In consideration of the mutual covenants, promises and agreements herein
contained, the Company and Employee hereby covenant, promise and agree to and
with each other as follows:

1. Employment. The Company shall employ Employee and Employee shall perform
services for and on behalf of the Company upon the terms and conditions set
forth in this Agreement.

2. Positions and Duties of Employment. Employee shall be required to devote his
full energy, skill and best efforts as required to the furtherance of his
managerial duties with the Company as the Company’s Vice President, Chief
Financial Officer (“CFO”) and Secretary. While serving in such capacity(ies),
Employee shall have the responsibilities, duties, obligations, rights, benefits
and requisite authority as is customary for his position and as may be
determined by the Company’s Chief Executive Officer (“CEO”) and the Board of
Directors of the Company (the “Board”).

Employee understands that his employment as Vice President, CFO and Secretary of
the Company involves a high degree of trust and confidence, that he is employed
for the purpose of protecting the Company’s financial assets and ensuring the
integrity of the Company’s financial reporting to the Board, the Securities and
Exchange Commission and the investing public, and that in executing this
Agreement he undertakes the obligations set forth herein to accomplish such
objectives. Employee agrees that he shall serve the Company fully, diligently,
competently, and to the best of his ability. Employee certifies that he fully
understands his right to discuss this Agreement with his attorney, that he has
availed himself of this right to the extent that he desires, that he has
carefully read and fully understands this entire Agreement, and that he is
voluntarily entering into this Agreement.

3. Duties. Employee shall perform the following services for the Company:

3.1 Employee shall serve as Vice President, CFO and Secretary of the Company, or
in such other position as determined by the CEO and the Board, and in that
capacity shall work with the Company to pursue the Company’s plans as directed
by the CEO and the Board.

3.2 Employee shall perform such duties that are normally associated with the
positions of Vice President, CFO and Secretary consistent with the bylaws of the
Company and such other duties as may be requested by the CEO and the Board.

3.3 During the term of this Agreement, Employee shall devote substantially all
of Employee’s business time to the performance of Employee’s duties under this
Agreement. Without limiting the foregoing, Employee shall perform services on
behalf of the Company for at least 40 hours per week, and Employee shall be
available at the request of the Company at other times, including weekends and
holidays, to meet the needs of the Company.

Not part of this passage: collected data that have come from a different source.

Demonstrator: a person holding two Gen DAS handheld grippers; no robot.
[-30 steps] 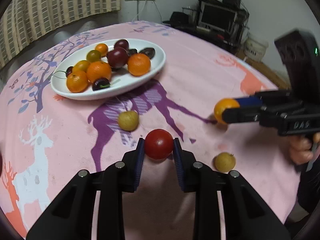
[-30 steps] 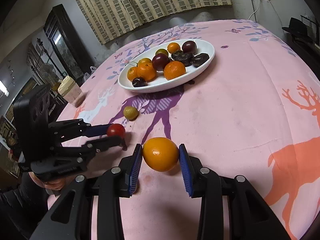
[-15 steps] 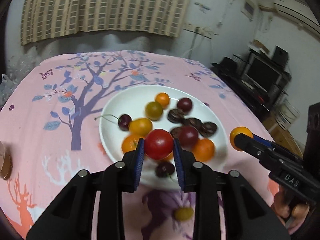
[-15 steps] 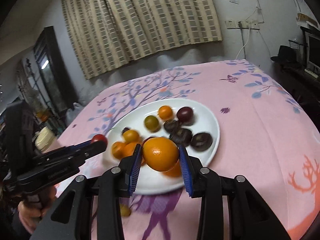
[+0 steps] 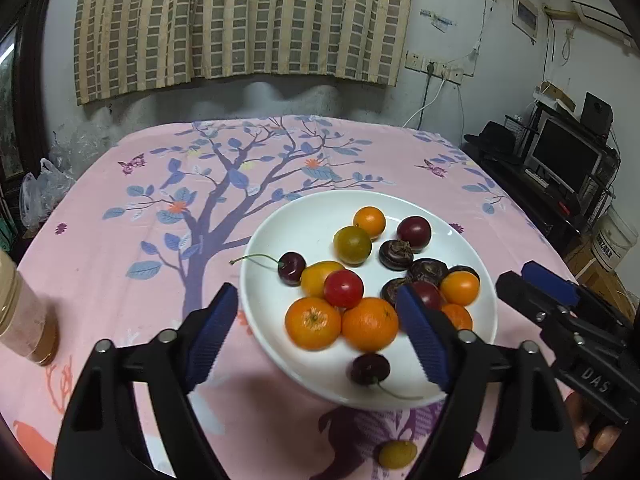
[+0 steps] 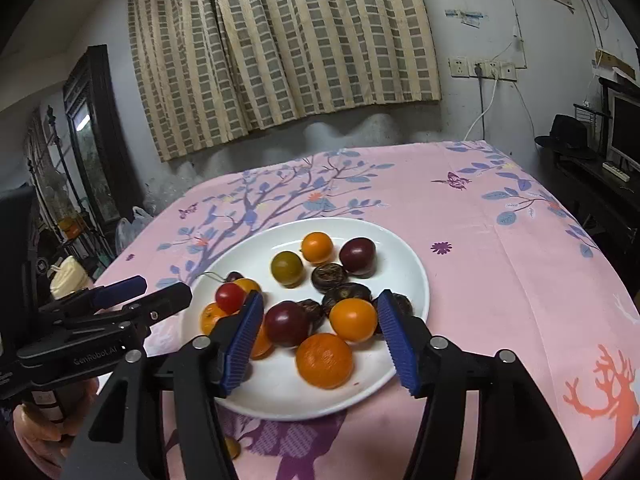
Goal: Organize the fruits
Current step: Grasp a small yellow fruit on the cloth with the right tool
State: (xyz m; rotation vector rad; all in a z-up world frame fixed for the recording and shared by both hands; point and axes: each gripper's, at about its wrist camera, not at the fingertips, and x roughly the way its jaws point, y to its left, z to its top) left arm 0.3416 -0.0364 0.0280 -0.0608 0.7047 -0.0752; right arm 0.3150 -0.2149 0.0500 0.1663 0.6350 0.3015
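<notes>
**Now both grippers stand open over the fruit plate**

Just now the left gripper (image 5: pixel 318 328) has been opening, and its blue pads stand wide apart above the near side of the white plate (image 5: pixel 280 224). Nothing is gripped between them. The red tomato (image 5: pixel 343 288) lies free on the pile, resting against two oranges (image 5: pixel 313 323) at the near side of the plate, with a yellow-orange fruit just behind it.

The right gripper (image 6: pixel 320 332) has also been opening; its pads stand apart at a middling width, clear of the fruit. Below and between them, the small orange fruit (image 6: pixel 353 319) sits on the plate, touching a dark red plum (image 6: pixel 286 323) on its left and a larger orange (image 6: pixel 324 360) nearer the camera.

Farther back on the plate lie a greenish tomato (image 5: pixel 352 245), a small orange, another dark plum and several wrinkled dark fruits. Two cherries (image 5: pixel 291 267) with stems lie there too, one at the left, one at the near rim.

One small yellow fruit (image 5: pixel 397 454) lies on the pink tablecloth (image 5: pixel 160 240), just near of the plate. A jar (image 5: pixel 24 312) stands at the left edge of the table.
</notes>
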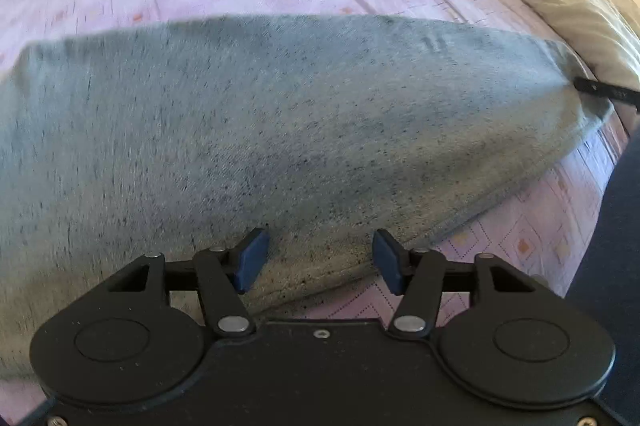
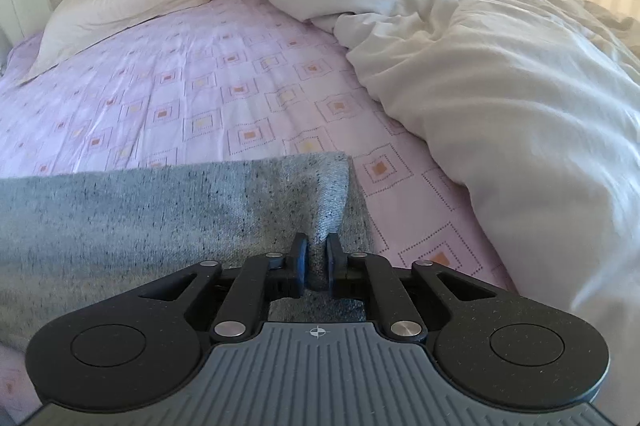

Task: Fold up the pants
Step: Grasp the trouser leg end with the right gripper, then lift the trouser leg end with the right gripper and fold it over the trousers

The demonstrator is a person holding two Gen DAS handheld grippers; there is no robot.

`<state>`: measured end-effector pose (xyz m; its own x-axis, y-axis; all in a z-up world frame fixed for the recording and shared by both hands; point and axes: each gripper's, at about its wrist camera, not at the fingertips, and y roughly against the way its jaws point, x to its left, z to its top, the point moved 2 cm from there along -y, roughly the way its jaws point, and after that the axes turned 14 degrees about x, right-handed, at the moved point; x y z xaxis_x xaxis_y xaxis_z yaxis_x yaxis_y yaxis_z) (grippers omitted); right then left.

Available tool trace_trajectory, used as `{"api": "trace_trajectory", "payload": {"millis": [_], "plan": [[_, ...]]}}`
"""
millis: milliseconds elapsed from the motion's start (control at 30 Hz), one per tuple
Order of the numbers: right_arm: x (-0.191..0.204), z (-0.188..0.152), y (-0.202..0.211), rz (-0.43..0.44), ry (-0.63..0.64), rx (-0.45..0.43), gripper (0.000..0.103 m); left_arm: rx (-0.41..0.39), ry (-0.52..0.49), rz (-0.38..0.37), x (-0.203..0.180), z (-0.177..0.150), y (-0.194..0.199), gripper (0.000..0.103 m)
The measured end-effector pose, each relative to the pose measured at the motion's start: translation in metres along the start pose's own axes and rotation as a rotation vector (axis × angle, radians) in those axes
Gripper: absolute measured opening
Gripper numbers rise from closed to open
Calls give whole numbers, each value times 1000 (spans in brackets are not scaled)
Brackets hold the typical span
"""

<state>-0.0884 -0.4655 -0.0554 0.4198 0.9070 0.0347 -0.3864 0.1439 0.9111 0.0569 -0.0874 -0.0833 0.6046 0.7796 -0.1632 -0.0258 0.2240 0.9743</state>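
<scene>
Right claw (image 2: 317, 262) pinches a fold of grey pants (image 2: 120, 218); left claw (image 1: 320, 262) gapes wide over them, holding nothing.

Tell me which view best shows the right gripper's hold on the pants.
The right wrist view: the right gripper is shut on a pinched fold of the grey pants on the pink bedsheet. The left wrist view shows only one dark fingertip at the pants' far right corner, beyond the open left gripper.
</scene>
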Motion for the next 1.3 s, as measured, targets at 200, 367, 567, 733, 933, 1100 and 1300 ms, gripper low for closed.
{"api": "trace_trajectory", "payload": {"millis": [200,367,567,733,933,1100,1300], "plan": [[-27,-19,34,84,-183,-30,52,23,-14,-11,0,-5,7,63],[-29,-53,36,134,-230,59,53,40,115,-96,23,1,5,63],[-23,-61,22,211,-289,28,65,48,90,-64,14,0,5,65],[-28,-33,6,230,-371,-11,66,50,47,-17,-1,3,-2,67],[-19,-23,-2,167,-354,-10,39,57,63,-15,-1,9,-2,65],[-22,-23,-7,221,-357,16,15,36,83,-90,-10,37,13,62],[-23,-25,-7,234,-345,17,15,-9,18,-75,-48,103,11,62]]}}
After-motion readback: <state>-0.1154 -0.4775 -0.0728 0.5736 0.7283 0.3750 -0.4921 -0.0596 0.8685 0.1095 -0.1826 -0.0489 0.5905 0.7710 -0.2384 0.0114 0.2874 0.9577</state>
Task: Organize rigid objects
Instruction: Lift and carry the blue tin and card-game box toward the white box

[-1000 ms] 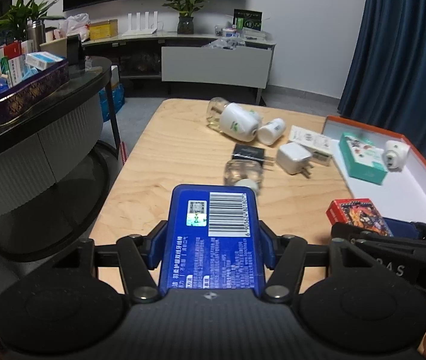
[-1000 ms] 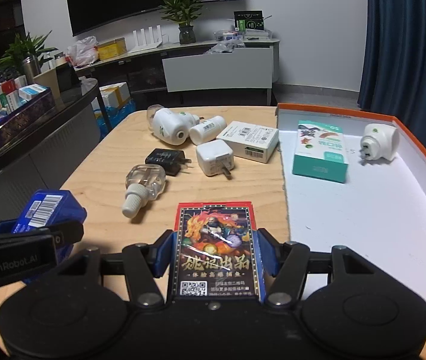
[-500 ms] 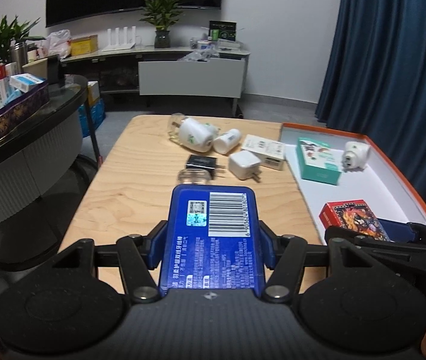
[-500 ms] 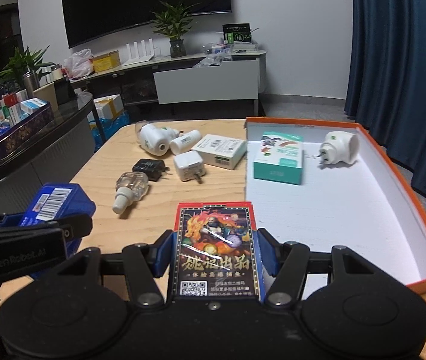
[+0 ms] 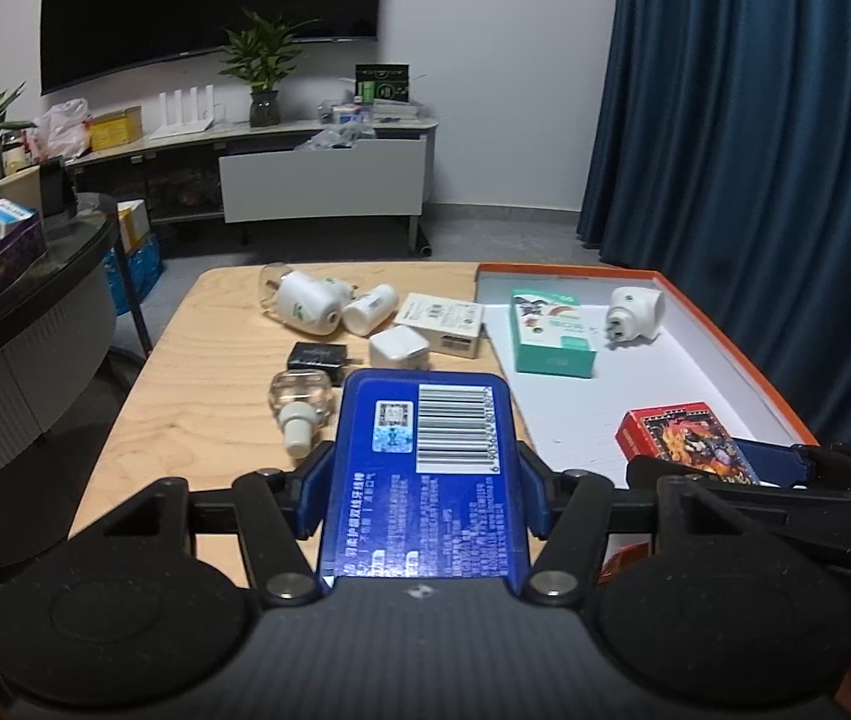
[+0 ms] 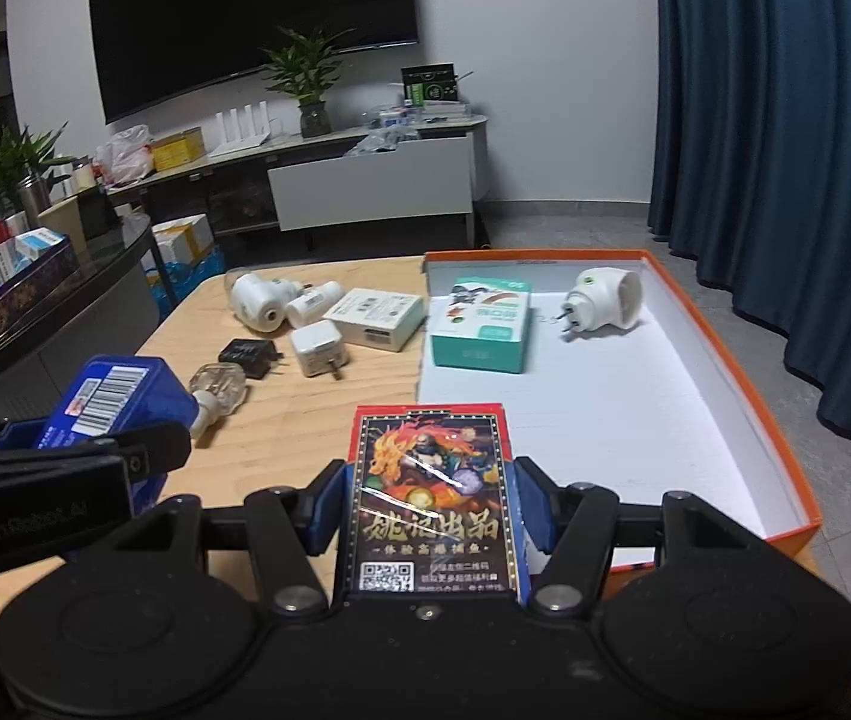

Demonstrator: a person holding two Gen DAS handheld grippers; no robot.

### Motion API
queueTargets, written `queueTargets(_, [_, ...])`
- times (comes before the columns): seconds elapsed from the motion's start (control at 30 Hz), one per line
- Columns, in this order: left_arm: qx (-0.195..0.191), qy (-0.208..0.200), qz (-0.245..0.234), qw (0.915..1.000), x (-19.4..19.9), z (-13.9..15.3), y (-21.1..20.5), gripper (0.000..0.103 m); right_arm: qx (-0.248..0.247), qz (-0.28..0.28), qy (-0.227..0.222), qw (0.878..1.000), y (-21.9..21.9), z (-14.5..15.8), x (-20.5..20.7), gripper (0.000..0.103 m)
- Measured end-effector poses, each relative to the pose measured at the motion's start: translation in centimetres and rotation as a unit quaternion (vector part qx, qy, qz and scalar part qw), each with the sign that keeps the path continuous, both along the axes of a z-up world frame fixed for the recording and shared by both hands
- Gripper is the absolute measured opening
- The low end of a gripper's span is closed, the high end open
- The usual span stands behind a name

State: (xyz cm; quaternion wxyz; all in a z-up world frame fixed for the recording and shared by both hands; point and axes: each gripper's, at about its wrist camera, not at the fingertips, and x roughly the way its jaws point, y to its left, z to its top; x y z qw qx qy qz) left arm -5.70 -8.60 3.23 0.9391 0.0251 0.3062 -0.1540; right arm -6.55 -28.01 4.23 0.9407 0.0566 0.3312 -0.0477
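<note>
Blue box (image 5: 425, 474) sits clenched in the left gripper (image 5: 422, 498) jaws and a red card box (image 6: 432, 492) in the right gripper (image 6: 431, 510) jaws, both held over the near edge of the wooden counter (image 5: 185, 420), beside the orange-rimmed tray (image 6: 737, 372) holding a teal box (image 6: 482, 324) and a white plug (image 6: 602, 300). Chargers, a bottle (image 5: 299, 402) and a white carton (image 5: 443, 324) lie loose on the counter, with a TV console (image 6: 365, 180) and blue curtain (image 6: 785, 120) beyond. Compared with a second ago, both grippers sit higher and further back, so more of the tray shows.
</note>
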Motion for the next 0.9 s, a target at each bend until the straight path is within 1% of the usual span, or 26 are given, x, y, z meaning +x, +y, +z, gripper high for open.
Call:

3.4 During the term of this Agreement, Employee will not engage in any other
activities or undertake any other commitments that conflict with or take
priority over Employee’s responsibilities and obligations to the Company,
including without limitation those responsibilities and obligations incurred
pursuant to this Agreement.

3.5 Notwithstanding the restrictions set forth in this Section 3, Employee is
permitted to participate in any capacity with any civic, nonprofit, religious,
welfare, social or professional organization that will not materially affect
Employee’s performance of duties hereunder.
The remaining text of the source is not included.